No association was found between masked hypertension and diabetic retinopathy, in contrast to the results of classical hypertension trials (1). This could be attributed to the fact that “any degree of diabetic retinopathy” was used as the outcome, which included mild retinal damage as opposed to more advanced retinal disease found in the UK Prospective Diabetes Study (1). Furthermore, this sample is constituted by office normotensive patients and the results cannot be compared with those from hypertension trials.

One possible limitation of this report mainly is the cross-sectional design, which holds off conclusions about the cause-and-effect relationship between masked hypertension and the renal and ecocardiographic outcomes. However, this limitation does not obscure the main results of this study.

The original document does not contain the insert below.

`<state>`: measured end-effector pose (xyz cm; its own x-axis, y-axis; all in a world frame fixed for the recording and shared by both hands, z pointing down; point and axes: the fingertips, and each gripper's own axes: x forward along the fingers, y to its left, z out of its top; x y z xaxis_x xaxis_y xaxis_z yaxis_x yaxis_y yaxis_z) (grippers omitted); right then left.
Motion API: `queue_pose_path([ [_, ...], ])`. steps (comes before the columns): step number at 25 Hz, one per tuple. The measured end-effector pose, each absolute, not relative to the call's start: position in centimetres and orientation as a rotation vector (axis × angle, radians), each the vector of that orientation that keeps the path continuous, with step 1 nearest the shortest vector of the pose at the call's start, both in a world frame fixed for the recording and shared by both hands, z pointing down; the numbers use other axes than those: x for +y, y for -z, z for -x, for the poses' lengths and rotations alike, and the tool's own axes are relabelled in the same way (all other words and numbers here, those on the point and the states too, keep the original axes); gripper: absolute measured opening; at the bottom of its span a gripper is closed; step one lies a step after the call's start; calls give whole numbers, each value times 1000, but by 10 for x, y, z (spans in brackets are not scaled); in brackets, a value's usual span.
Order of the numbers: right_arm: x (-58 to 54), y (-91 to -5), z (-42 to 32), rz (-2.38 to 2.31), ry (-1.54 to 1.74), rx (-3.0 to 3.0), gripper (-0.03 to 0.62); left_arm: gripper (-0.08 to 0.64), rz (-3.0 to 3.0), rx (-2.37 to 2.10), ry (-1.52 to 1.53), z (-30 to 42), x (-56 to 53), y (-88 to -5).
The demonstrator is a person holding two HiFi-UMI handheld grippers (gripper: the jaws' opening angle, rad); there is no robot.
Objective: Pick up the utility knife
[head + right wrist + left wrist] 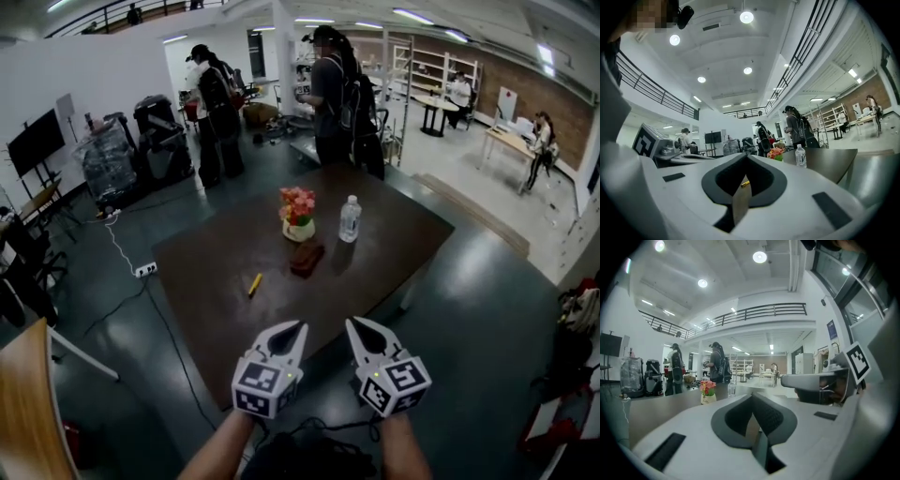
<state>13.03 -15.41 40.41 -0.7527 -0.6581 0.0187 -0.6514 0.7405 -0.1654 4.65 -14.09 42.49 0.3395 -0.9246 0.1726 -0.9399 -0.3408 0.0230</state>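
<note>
Dark brown tabletop [394, 234] fills the middle of a big workshop hall, with people standing at benches beyond its far edge. Toward its left side lies the yellow utility knife [254, 284], alone on the bare wood, slanted, with nothing touching it. Right of it and farther back stands a small pot of pink flowers [298, 217], and just in front of the pot lies a flat dark brown pouch [307, 258]. A clear water bottle [350, 218] stands upright just beside the pot on its right.

Both tools hover short of the near table edge, well apart from the knife. The left gripper [296, 330] points toward the table; its fingers [771, 418] are pressed together with nothing between them. The right gripper [357, 325] hangs beside it, its fingers [726, 180] also closed and empty; the knife shows as a small yellow speck beyond them.
</note>
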Motion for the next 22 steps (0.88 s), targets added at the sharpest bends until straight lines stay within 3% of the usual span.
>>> queue_pose_path([
  [22, -271, -420, -13, 873, 188, 3153, 11, 8, -2212, -1920, -241, 74, -257, -472],
])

In conclusion, type 2 diabetic patients with masked hypertension have elevated UAER values, a higher prevalence of high-normal albuminuria, micro- and macroalbuminuria, and enlargement of ventricular walls in comparison with normotensive patients. The evaluation of normotensive type 2 diabetic patients with 24-h ABPM, especially those with UAER ≥10 μg/min, seems to be important in order to identify this high-risk group. However, replication of these findings in different settings and clinical trials evaluating masked hypertension treatment also are needed to determine potential renal and cardiovascular protection.

This study was partially supported by Projeto de Núcleos de Excelência do Ministério de Ciência e Tecnologia, Conselho Nacional de Desenvolvimento Científico e Tecnológico, and Fundo de Incentivo a Pesquisa do Hospital de Clínicas de Porto Alegre. L.H.C. was a recipient of a scholarship from CAPES (Programa de Apoio à Instalação de Doutores).